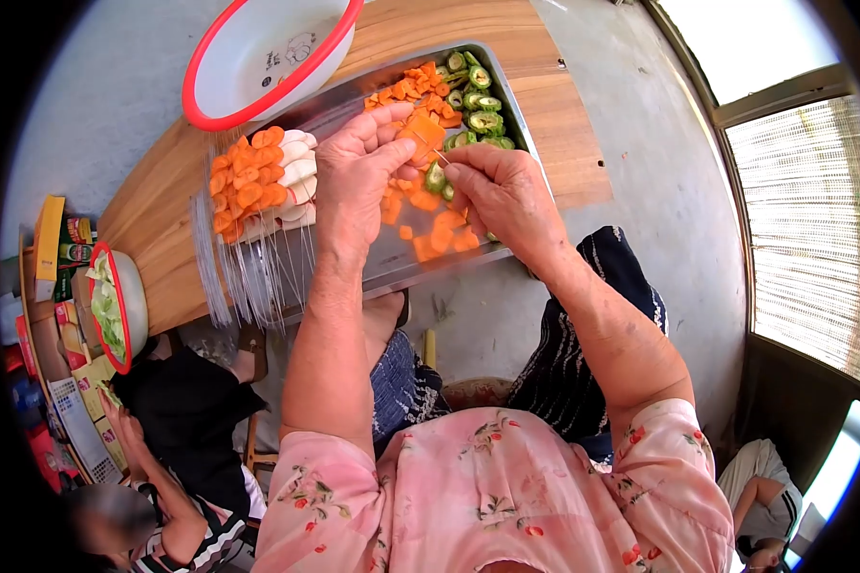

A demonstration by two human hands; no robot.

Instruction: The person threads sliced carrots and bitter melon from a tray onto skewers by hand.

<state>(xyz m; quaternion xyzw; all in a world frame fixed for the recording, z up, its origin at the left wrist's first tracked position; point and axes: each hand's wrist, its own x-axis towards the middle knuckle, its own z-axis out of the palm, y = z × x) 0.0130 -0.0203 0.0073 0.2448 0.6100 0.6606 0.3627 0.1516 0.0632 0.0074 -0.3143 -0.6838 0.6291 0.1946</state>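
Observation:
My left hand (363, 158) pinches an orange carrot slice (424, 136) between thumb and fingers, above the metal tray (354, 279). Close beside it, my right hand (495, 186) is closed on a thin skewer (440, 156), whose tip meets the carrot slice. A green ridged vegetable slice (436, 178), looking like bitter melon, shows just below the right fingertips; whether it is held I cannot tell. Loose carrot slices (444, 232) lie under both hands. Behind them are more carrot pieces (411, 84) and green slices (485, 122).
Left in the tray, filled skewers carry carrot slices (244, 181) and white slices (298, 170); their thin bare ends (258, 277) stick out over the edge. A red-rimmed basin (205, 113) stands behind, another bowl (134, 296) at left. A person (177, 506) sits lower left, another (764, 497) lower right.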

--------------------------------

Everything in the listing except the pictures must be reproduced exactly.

A demonstration by two human hands; no robot.

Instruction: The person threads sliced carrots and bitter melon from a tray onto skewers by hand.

<state>(xyz m; quaternion xyzw; all in a world frame fixed for the recording, z up, its origin at the left wrist's first tracked position; point and axes: each hand's wrist, its own x-axis towards the middle knuckle, its own z-axis out of the palm, y = z × x) 0.0130 -0.0203 0.0073 0.2448 0.6100 0.6606 0.3627 0.1516 0.0632 0.0074 -0.3143 -0.6838 0.6291 0.1946</state>
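Observation:
My left hand (363, 158) pinches an orange carrot slice (424, 136) between thumb and fingers, above the metal tray (354, 279). Close beside it, my right hand (495, 186) is closed on a thin skewer (440, 156), whose tip meets the carrot slice. A green ridged vegetable slice (436, 178), looking like bitter melon, shows just below the right fingertips; whether it is held I cannot tell. Loose carrot slices (444, 232) lie under both hands. Behind them are more carrot pieces (411, 84) and green slices (485, 122).
Left in the tray, filled skewers carry carrot slices (244, 181) and white slices (298, 170); their thin bare ends (258, 277) stick out over the edge. A red-rimmed basin (205, 113) stands behind, another bowl (134, 296) at left. A person (177, 506) sits lower left, another (764, 497) lower right.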

With this, the answer is finished.